§ DATA:
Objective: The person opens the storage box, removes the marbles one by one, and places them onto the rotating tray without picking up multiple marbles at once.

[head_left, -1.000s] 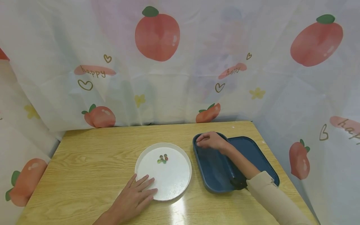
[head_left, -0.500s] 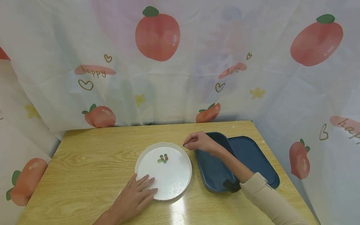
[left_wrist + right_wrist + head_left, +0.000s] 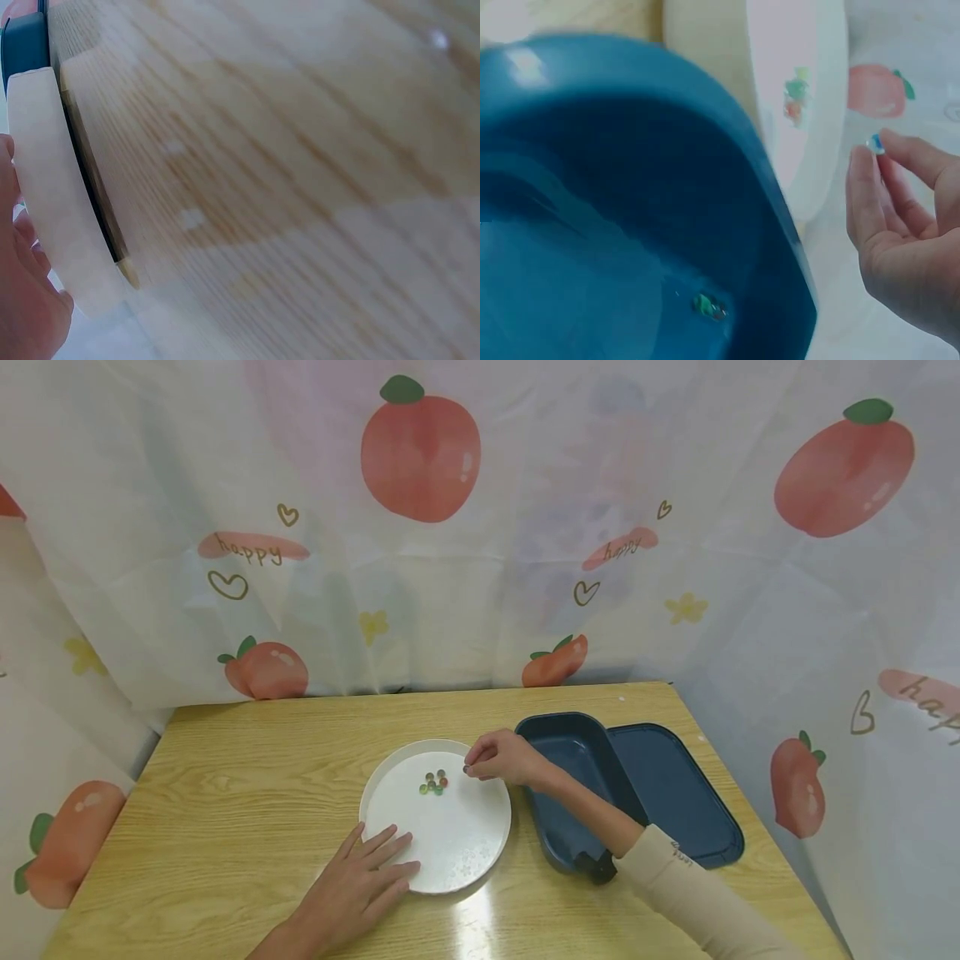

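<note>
A round white plate (image 3: 457,852) with a raised rim lies on the table, and several small glass marbles (image 3: 432,783) are grouped on it. My left hand (image 3: 356,889) rests on the plate's near left edge, fingers spread; the left wrist view catches only part of this hand (image 3: 30,292) beside the rim. Above the plate's right side, my right hand (image 3: 506,758) pinches a marble (image 3: 876,144) between thumb and fingertip; it looks clear with blue. To the right stands a deep dark blue box (image 3: 558,735), where green glass marbles (image 3: 709,306) lie in a corner.
Beside the box lies a flat dark blue lid or tray (image 3: 690,793), partly under or behind it. A black wrist strap piece (image 3: 596,866) hangs below the right forearm. The wooden table (image 3: 247,777) meets a fruit-printed curtain (image 3: 465,593) at the back.
My right hand has moved left from over the blue box to above the plate's right side, carrying the pinched marble. The left hand and the marbles on the plate have stayed put.
</note>
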Available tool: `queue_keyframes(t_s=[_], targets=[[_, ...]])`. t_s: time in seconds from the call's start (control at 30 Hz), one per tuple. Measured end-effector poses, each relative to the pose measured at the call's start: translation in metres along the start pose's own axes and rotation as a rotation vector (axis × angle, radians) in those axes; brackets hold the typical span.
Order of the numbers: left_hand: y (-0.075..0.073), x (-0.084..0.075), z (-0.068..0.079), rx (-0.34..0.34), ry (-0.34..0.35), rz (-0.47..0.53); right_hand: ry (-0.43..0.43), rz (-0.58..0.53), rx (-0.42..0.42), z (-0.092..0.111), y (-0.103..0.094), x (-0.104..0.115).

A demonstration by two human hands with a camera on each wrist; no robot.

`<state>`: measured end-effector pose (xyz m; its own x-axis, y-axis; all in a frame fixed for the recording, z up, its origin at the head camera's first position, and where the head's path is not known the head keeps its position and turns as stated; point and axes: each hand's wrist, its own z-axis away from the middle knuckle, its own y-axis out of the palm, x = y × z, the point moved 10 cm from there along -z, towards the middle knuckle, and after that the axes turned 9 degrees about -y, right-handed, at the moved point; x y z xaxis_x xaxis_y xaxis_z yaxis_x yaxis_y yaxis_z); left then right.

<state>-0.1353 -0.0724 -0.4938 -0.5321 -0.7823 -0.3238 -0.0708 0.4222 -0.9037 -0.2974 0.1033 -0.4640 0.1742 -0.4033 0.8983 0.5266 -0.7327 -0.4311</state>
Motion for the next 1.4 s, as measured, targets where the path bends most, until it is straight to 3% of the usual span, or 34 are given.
queue_keyframes(t_s=[0.53, 1.07, 1.4], targets=[[0.001, 0.001, 0.000, 0.004, -0.007, 0.013, -0.002, 0.188, -0.156, -0.006, 0.021, -0.008], [0.000, 0.001, 0.001, -0.014, -0.004, 0.017, 0.037, 0.272, -0.138, -0.005, 0.033, -0.021], [0.000, 0.001, 0.001, 0.000, -0.006, 0.031, 0.035, 0.243, -0.155, -0.007, 0.038, -0.024]])
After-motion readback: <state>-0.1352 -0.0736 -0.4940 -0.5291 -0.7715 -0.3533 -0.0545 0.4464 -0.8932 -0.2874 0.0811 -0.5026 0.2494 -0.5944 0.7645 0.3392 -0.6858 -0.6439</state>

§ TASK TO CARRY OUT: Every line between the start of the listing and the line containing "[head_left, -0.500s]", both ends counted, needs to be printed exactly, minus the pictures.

§ YOUR SOLUTION:
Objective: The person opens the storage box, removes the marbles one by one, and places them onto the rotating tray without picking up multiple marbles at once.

[head_left, -1.000s] 
[head_left, -0.500s] 

What appears above is the complete answer to the exercise.